- [TASK TO COMPLETE]:
Report every line of the listing below in which the string "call" appears.

*** DATASET EXCERPT ***

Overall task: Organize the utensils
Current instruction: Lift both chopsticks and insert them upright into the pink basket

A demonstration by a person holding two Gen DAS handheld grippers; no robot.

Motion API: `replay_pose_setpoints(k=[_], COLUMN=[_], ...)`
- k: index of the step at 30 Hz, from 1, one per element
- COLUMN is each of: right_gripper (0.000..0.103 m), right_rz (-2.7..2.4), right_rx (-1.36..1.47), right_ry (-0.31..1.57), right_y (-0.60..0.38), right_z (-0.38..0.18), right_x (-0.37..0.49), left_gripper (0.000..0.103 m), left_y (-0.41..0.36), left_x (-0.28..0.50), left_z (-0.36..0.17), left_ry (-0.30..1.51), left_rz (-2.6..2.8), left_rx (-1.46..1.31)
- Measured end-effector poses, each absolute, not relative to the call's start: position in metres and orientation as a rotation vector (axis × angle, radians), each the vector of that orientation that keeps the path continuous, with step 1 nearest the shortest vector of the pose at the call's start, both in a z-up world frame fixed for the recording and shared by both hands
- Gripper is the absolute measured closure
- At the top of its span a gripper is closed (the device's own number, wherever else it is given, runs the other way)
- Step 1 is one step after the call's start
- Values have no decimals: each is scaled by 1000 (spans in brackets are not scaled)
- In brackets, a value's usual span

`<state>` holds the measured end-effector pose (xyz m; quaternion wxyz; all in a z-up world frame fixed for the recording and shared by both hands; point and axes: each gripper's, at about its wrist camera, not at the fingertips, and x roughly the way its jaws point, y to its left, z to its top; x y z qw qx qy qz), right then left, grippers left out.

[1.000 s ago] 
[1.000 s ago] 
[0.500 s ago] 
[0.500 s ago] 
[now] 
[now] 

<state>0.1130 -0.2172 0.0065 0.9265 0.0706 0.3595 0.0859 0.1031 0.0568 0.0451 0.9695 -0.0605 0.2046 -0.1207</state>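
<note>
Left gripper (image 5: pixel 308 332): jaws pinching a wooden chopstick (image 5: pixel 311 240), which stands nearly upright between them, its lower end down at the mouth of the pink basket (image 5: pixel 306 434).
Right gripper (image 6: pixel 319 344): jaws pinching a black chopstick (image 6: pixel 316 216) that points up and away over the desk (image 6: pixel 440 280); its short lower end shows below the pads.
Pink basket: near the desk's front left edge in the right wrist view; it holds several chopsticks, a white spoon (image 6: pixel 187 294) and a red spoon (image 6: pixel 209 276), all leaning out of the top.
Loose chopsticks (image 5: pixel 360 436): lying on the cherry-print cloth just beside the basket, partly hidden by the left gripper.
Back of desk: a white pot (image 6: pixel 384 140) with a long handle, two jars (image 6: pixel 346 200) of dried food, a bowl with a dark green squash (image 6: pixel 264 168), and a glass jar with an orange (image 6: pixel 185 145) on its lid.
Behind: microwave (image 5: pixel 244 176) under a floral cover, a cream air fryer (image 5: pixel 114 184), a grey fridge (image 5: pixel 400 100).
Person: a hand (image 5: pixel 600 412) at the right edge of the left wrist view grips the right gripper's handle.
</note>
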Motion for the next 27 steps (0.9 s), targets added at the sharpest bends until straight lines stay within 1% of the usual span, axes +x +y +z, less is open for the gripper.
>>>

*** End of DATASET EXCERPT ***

- [SOLUTION FOR THIS EXERCISE]:
- Measured end-effector poses, each absolute, not relative to the call's start: position in metres and orientation as a rotation vector (axis × angle, radians), each the vector of that orientation that keeps the path continuous, with step 1 nearest the shortest vector of the pose at the call's start, both in a z-up world frame fixed for the recording and shared by both hands
- Step 1 is one step after the call's start

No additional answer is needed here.